◎bS7 茶道と科学
茶道と科学といってもピンと来ませんが決して無関係ではありません。
その例1
「炭を塩水で洗うとCO(一酸化炭素)が出なくなる」
といわれた先生がおります。
こんなことは全く考えられません。
効果がないばかりか灰の中に塩分が残り、五徳・風炉などに悪影響を及ぼすばかりでしょう。
その例2
炭の燃焼に関するものですが、炭火を保たせようと炭をたくさん入れますがかえって早く燃え尽きます。
熱量の関係で燃焼が早くなるというわけです。
火を保たせようとするならチマチマと少しの炭を数回に分けて入れた方が良いようです。
その例3
楽焼や萩の茶碗にお茶を入れたままにしておくと漏れるということを聞いたことがあります。

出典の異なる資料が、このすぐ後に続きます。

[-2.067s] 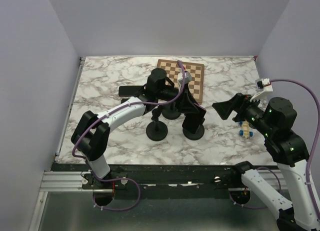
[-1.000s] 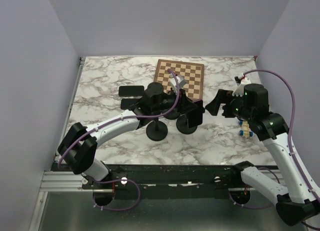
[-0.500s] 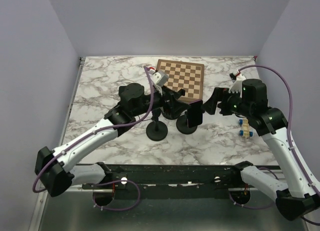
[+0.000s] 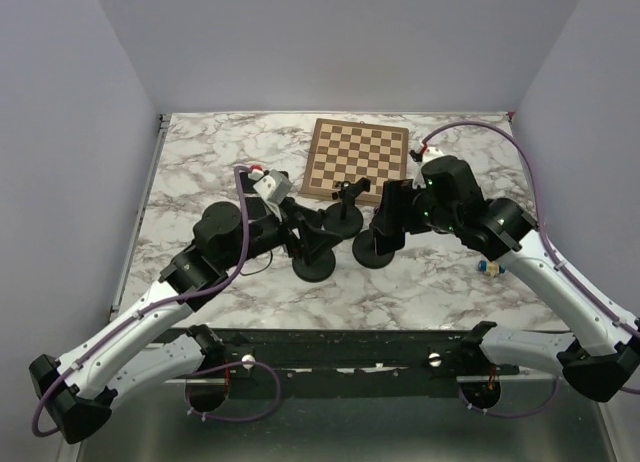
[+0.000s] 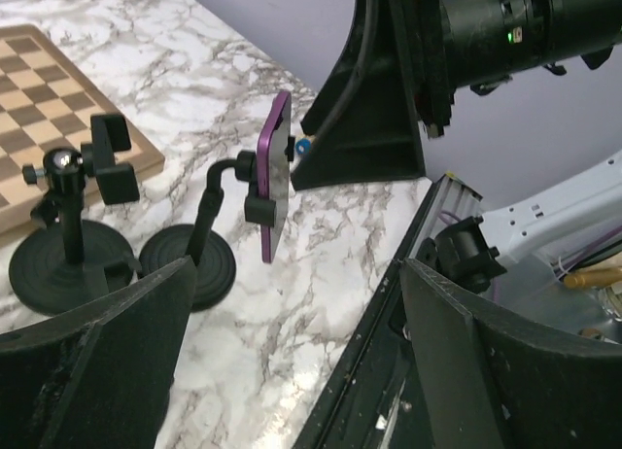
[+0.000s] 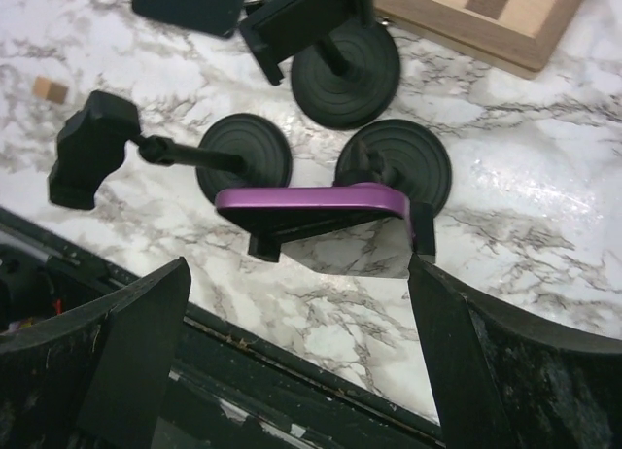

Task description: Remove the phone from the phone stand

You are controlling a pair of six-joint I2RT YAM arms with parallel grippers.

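The phone (image 6: 311, 208), thin, stiff and probably slippery, is held on edge by the phone stand (image 6: 398, 157). The right gripper (image 6: 296, 274) just above the stand and the left gripper (image 5: 292, 274) beside it both have fingers spread wide. I would pinch the phone's flat faces gently.

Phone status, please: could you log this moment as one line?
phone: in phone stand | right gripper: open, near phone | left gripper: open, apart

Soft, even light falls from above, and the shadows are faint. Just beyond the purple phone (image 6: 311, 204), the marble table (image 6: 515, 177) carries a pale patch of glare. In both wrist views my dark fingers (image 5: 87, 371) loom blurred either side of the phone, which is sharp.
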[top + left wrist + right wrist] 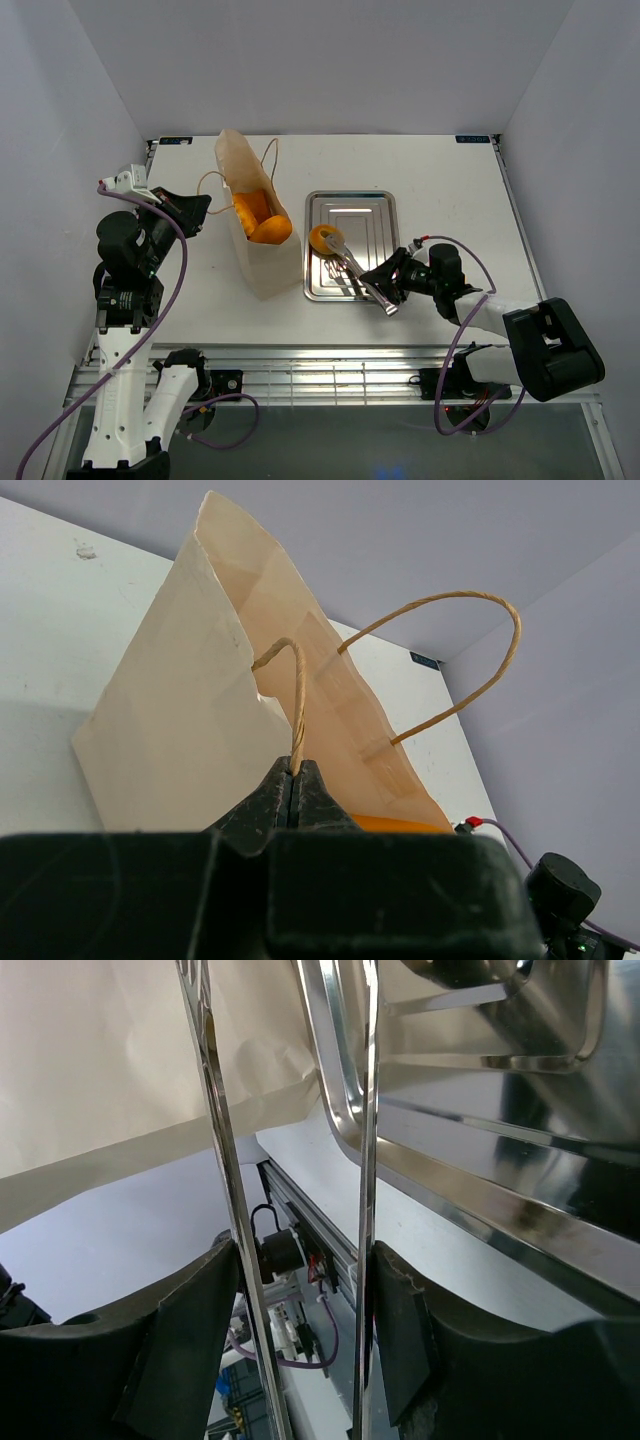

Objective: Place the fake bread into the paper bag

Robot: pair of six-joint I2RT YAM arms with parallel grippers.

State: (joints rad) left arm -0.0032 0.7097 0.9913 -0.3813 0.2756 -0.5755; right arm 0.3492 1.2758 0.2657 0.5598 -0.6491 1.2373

貫入と呼ばれる釉薬の透き間から漏れるのは当然のことです。
茶碗はその用途から水や湯を入れたままにしておくことはまずないでしょう。
(例外として 献茶などに使用する天目茶碗)
その例4
白・赤楽の特異性について。
楽焼の鉢などを使われる時はなるべく酢の物(そんなに酸っぱいものは無いでしょうが)を入れないようにして下さい。
ただ向付の場合には短時間の接触ですので無視できるでしょうが。
長時間入れておくと酢酸で釉薬に含まれる鉛が溶け出すおそれがあります。
白・赤などの楽焼(黒は除く)には普通の釉薬より低火度で解けるよう鉛を少量加えてあります。
食器として使われる場合には注意が必要です。
陶器の食器の使い方はご存じとは思いますが、水にどっぷりと浸しておいてから使います。
土に水を含んでいるから汚れにくくなるというわけです。
その例5
灰の浸食性について
どんなに灰汁抜きをした灰でもアルカリ性ですので浸食性があります。
楽焼の灰器や火入、もちろん風炉や五徳なども後始末が大切です。
以前、稽古場で弘入の火入がぼろぼろになったのを見ました。